* **PROBLEM STATEMENT**
Write out the listing below from the line containing "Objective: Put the" to its last line, unaltered, ends included.

--- PROVIDED MATERIAL ---

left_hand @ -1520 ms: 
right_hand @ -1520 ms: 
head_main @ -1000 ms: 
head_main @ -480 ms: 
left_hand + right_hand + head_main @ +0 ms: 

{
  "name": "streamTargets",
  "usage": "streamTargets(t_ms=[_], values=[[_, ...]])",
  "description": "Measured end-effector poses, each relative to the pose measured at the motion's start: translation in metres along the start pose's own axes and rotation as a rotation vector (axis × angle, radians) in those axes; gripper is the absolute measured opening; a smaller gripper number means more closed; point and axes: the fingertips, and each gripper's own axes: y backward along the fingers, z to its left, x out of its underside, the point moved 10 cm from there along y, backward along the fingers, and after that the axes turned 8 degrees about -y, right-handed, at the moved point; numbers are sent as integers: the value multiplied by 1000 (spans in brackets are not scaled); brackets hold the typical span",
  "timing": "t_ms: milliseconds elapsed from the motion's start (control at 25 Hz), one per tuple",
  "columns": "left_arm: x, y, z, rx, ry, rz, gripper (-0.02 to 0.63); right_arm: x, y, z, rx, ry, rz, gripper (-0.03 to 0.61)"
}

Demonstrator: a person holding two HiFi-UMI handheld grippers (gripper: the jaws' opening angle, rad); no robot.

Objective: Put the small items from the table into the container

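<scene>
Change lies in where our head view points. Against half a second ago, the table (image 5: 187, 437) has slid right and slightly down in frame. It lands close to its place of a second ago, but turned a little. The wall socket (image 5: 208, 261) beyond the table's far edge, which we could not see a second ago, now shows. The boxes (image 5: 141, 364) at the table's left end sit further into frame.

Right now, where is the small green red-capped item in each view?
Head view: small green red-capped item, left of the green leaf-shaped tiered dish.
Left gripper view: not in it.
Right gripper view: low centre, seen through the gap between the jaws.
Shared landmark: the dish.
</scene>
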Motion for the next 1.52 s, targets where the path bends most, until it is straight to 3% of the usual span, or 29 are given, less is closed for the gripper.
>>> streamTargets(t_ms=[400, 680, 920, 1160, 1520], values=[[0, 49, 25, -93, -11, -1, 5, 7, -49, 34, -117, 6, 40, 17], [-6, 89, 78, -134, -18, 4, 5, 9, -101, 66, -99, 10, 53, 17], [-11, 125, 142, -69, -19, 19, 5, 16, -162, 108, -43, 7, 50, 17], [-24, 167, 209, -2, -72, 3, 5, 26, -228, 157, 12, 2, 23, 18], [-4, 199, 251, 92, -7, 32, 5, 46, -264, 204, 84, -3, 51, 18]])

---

* **RESULT BELOW**
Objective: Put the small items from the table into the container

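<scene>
Change lies in where our head view points. Against half a second ago, the table (image 5: 187, 437) has slid right and slightly down in frame. It lands close to its place of a second ago, but turned a little. The wall socket (image 5: 208, 261) beyond the table's far edge, which we could not see a second ago, now shows. The boxes (image 5: 141, 364) at the table's left end sit further into frame.

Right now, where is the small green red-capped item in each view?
Head view: small green red-capped item, left of the green leaf-shaped tiered dish.
Left gripper view: not in it.
Right gripper view: low centre, seen through the gap between the jaws.
Shared landmark: the dish.
</scene>
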Motion for the next 1.52 s, targets where the path bends most, until it is straight to 3% of the usual span, or 29 are given, less is closed for the gripper.
>>> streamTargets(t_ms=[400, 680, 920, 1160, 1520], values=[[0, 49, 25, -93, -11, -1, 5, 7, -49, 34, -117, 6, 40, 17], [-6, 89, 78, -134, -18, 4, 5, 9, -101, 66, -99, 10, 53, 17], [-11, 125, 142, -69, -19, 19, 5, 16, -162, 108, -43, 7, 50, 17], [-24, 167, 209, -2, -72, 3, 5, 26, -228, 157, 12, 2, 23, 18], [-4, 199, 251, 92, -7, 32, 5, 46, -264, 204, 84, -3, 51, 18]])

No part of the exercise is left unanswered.